> **WORK ORDER**
Every line below from the one with "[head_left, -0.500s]" through the one with "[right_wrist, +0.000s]" is to be repeated exactly, with no picture among them.

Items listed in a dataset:
════════════════════

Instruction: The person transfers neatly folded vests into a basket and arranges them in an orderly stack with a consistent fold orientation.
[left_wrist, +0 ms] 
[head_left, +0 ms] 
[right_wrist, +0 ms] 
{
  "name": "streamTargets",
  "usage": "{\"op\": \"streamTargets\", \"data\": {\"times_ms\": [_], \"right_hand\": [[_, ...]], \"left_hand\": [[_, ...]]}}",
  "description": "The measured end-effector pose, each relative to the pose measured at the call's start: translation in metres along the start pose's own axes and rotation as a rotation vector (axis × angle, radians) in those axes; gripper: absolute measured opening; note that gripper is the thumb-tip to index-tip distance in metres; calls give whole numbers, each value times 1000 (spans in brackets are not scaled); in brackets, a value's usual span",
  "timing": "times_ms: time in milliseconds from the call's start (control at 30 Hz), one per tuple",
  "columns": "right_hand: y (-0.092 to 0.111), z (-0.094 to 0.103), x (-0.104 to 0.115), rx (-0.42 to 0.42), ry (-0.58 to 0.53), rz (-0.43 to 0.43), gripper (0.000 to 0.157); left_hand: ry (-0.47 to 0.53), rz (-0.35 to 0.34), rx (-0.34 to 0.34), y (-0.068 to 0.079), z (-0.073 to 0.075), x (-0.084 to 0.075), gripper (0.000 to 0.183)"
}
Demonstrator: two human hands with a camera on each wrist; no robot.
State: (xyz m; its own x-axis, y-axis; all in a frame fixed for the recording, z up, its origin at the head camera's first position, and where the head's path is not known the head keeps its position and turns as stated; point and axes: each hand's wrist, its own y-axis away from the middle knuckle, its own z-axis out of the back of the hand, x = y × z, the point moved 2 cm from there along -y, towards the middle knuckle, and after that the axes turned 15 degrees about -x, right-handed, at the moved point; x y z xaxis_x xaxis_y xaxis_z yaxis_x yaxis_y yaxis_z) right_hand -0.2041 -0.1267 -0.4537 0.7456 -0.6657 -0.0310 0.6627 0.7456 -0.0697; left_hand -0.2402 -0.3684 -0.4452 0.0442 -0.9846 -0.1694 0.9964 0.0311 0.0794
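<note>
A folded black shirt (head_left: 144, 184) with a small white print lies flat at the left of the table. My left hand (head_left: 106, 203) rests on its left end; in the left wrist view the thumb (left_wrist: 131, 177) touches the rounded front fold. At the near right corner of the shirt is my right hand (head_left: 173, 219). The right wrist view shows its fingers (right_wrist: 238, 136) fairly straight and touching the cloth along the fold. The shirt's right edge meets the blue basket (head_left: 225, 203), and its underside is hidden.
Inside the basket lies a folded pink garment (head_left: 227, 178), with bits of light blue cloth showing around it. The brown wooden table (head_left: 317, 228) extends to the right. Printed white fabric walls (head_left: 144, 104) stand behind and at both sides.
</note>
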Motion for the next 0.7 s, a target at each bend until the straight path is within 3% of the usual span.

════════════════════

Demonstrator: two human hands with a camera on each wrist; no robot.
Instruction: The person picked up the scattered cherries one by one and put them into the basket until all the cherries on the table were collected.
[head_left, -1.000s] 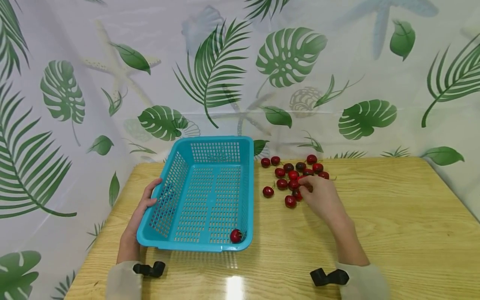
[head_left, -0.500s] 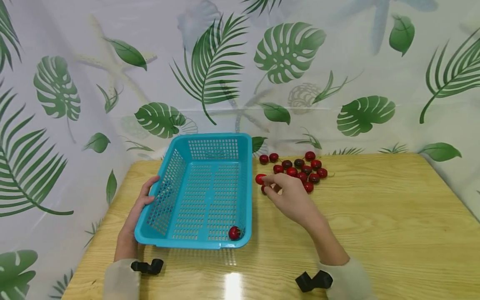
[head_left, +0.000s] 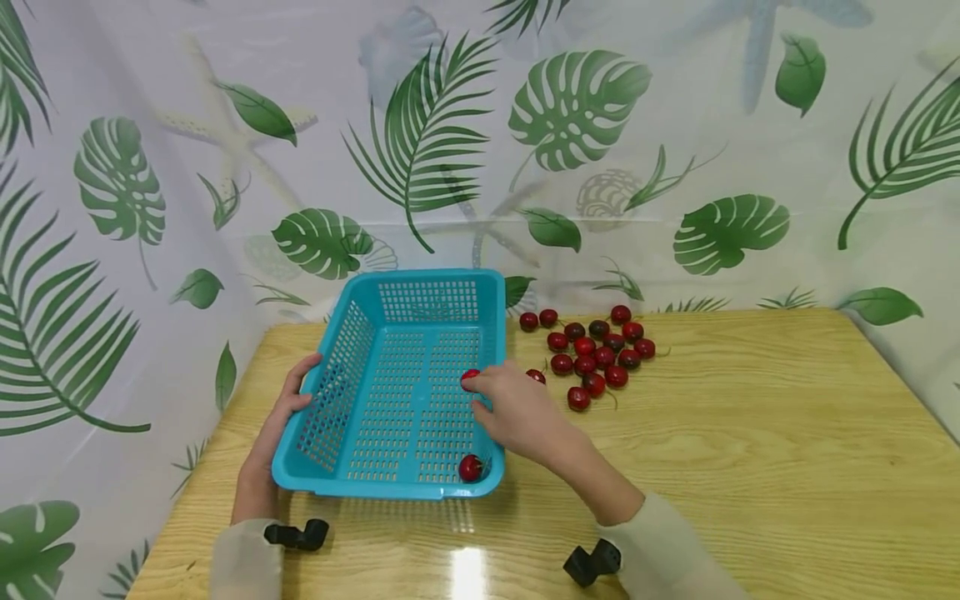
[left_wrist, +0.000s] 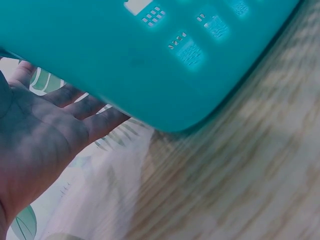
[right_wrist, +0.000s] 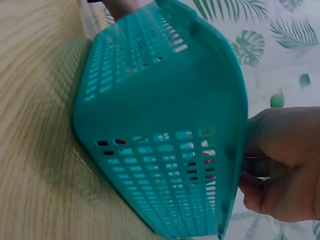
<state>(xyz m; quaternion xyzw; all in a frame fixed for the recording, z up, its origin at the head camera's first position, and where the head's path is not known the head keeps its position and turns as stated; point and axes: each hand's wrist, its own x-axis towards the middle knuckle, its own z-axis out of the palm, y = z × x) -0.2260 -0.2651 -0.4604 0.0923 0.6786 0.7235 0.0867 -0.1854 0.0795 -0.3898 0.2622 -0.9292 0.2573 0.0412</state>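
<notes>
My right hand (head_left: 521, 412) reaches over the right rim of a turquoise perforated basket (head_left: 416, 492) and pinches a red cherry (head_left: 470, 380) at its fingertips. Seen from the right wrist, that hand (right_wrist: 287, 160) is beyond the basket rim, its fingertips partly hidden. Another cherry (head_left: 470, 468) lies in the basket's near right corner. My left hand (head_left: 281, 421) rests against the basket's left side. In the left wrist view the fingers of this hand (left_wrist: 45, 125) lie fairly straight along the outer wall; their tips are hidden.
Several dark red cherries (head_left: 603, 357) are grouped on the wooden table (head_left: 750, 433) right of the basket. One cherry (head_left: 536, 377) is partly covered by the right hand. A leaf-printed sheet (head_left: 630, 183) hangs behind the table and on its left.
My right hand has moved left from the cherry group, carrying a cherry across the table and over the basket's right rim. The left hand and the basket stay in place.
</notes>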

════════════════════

> **ANSWER FOR THIS EXERCISE**
[head_left, -0.500s] 
[head_left, +0.000s] 
[left_wrist, +0.000s] 
[right_wrist, +0.000s] 

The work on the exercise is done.